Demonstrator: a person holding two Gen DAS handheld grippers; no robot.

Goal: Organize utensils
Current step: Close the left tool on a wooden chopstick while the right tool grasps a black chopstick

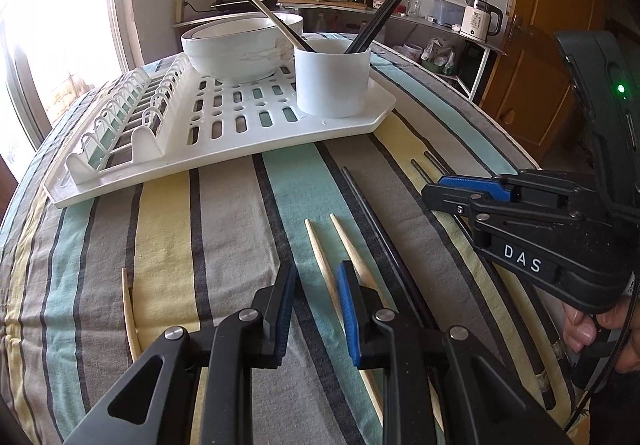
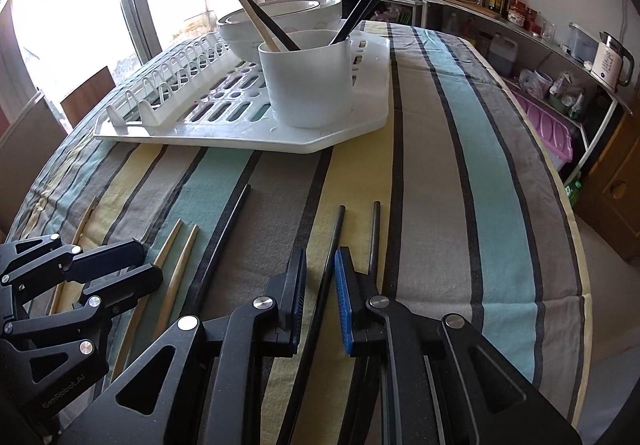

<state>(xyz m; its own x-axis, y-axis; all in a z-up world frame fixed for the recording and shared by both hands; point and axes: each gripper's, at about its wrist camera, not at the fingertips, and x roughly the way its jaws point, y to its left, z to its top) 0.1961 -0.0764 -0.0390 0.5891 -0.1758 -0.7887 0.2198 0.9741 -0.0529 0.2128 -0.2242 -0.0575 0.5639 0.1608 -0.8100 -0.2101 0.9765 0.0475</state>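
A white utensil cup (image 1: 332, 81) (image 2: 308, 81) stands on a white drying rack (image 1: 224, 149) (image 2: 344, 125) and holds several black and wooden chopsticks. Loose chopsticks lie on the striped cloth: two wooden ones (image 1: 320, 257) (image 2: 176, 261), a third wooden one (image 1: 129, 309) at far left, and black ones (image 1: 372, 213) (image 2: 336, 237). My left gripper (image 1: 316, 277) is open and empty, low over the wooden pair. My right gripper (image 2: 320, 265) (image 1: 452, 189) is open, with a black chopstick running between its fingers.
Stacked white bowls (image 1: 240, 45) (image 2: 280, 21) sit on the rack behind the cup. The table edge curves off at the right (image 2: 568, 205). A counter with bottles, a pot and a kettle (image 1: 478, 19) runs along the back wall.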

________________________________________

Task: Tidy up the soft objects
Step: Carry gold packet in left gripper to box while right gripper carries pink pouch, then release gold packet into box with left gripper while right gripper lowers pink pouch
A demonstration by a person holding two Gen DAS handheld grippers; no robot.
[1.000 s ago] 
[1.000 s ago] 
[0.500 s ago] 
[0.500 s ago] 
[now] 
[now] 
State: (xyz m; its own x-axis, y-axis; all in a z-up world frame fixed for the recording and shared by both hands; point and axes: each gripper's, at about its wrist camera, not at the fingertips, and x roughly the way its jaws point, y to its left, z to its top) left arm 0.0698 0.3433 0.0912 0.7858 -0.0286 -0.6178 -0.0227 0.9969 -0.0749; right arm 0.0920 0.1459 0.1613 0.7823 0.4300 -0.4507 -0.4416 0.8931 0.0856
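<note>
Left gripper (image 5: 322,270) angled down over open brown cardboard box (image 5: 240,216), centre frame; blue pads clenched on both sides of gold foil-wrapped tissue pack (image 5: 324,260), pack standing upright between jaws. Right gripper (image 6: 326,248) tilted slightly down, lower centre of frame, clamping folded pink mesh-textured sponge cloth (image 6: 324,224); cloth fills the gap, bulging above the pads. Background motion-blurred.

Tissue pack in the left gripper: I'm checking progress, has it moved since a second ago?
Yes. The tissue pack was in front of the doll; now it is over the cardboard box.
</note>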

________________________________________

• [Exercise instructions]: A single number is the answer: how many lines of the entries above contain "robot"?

• [Task answer]: 2